• **HOW TO COMPLETE THIS TASK**: Retype the listing below exactly, beginning at the line that contains "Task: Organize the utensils" and ending with its last line.

§ §

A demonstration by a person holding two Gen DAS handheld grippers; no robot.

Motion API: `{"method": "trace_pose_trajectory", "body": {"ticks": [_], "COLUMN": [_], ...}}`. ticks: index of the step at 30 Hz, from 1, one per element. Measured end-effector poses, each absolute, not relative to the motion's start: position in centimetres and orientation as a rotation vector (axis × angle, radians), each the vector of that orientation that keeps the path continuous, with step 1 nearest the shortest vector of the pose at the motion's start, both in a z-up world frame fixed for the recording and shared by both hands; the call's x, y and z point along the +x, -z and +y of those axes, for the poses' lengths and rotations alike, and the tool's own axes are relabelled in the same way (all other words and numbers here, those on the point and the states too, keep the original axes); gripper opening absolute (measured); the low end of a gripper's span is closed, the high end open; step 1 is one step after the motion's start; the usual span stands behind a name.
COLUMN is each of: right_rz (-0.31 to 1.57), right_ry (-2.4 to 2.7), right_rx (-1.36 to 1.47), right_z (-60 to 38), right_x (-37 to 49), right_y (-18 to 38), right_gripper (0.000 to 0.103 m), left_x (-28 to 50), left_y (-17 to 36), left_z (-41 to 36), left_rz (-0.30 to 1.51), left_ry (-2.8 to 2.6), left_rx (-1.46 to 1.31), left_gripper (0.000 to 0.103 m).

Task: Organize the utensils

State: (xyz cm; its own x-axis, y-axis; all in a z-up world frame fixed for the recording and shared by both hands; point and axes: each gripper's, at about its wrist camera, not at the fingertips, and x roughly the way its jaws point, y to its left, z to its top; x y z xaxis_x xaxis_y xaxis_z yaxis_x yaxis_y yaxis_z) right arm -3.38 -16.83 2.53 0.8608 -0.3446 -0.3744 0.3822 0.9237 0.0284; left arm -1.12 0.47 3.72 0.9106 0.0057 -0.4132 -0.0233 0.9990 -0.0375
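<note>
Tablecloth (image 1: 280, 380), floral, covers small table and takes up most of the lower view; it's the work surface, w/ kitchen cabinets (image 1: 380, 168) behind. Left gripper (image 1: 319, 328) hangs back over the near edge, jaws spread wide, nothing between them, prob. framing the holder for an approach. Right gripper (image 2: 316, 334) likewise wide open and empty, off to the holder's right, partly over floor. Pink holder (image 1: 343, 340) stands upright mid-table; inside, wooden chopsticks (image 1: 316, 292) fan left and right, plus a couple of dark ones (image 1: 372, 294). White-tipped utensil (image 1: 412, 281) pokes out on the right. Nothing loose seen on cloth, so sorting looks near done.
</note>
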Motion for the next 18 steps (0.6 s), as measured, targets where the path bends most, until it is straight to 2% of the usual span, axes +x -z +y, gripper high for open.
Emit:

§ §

• **TASK RESULT**:
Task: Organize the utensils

State: (xyz cm; its own x-axis, y-axis; all in a z-up world frame fixed for the recording and shared by both hands; point and axes: each gripper's, at about its wrist camera, not at the fingertips, and x roughly the way its jaws point, y to its left, z to its top; x y z xaxis_x xaxis_y xaxis_z yaxis_x yaxis_y yaxis_z) right arm -3.38 -16.83 2.53 0.8608 -0.3446 -0.3744 0.3822 0.9237 0.0284; left arm -1.12 0.47 3.72 0.9106 0.0057 -0.4132 -0.0233 0.9990 -0.0375
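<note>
Tablecloth (image 1: 280, 380), floral, covers small table and takes up most of the lower view; it's the work surface, w/ kitchen cabinets (image 1: 380, 168) behind. Left gripper (image 1: 319, 328) hangs back over the near edge, jaws spread wide, nothing between them, prob. framing the holder for an approach. Right gripper (image 2: 316, 334) likewise wide open and empty, off to the holder's right, partly over floor. Pink holder (image 1: 343, 340) stands upright mid-table; inside, wooden chopsticks (image 1: 316, 292) fan left and right, plus a couple of dark ones (image 1: 372, 294). White-tipped utensil (image 1: 412, 281) pokes out on the right. Nothing loose seen on cloth, so sorting looks near done.
</note>
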Motion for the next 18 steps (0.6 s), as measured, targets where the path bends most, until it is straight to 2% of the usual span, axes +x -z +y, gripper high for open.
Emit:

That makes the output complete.